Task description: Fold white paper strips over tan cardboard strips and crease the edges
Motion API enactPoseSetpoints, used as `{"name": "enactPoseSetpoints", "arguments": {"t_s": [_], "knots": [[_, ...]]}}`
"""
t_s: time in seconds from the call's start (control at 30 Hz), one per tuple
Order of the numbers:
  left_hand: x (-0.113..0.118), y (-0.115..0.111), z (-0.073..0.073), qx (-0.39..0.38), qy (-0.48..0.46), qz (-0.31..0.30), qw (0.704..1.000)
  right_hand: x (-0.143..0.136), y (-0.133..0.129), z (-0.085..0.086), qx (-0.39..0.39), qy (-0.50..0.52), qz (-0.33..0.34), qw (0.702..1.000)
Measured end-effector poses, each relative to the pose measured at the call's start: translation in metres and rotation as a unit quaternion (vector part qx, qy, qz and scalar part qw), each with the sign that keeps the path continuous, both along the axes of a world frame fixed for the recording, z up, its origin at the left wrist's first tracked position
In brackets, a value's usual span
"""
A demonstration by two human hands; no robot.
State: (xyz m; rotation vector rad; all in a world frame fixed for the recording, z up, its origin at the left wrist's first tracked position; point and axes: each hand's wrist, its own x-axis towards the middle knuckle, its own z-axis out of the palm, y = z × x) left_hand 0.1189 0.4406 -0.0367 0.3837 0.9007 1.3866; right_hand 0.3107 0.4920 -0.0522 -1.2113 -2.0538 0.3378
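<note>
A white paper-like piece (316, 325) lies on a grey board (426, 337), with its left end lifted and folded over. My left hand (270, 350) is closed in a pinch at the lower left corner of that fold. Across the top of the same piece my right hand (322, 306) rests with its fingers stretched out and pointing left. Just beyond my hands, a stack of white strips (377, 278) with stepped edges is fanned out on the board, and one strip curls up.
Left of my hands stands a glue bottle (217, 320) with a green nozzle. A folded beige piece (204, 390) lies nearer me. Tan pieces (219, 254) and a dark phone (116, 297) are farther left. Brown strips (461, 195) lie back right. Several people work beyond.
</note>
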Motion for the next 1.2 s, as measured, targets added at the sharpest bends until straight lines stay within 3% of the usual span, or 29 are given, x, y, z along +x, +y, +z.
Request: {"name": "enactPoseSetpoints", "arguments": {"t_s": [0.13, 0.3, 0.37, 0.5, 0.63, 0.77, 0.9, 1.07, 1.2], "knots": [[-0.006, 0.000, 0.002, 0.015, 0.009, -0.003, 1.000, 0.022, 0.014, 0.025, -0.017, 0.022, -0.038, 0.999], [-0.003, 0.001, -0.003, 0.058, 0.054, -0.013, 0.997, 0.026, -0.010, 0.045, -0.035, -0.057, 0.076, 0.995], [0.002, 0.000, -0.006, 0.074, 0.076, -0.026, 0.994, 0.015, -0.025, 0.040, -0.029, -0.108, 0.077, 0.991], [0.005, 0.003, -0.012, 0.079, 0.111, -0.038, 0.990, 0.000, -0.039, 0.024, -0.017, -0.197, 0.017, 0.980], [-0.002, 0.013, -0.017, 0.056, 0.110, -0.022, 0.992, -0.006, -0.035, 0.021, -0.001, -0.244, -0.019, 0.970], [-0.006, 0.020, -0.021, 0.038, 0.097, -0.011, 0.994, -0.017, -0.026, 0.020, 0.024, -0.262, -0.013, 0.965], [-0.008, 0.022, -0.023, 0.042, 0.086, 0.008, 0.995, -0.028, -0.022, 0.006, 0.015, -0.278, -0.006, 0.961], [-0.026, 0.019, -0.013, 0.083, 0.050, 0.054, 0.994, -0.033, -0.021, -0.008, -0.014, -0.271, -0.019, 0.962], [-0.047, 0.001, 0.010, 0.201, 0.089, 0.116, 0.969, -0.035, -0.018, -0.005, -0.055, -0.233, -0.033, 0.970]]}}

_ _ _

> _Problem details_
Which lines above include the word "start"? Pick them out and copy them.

> _Written response_
t_s: time in seconds from the call's start (control at 30 Hz), one per tuple
Measured end-effector poses, each relative to the pose measured at the call's start: translation in metres and rotation as a unit quaternion (vector part qx, qy, qz and scalar part qw), each with the sign that keeps the path continuous, both along the axes of a world frame fixed for the recording, z up, its origin at the left wrist's first tracked position

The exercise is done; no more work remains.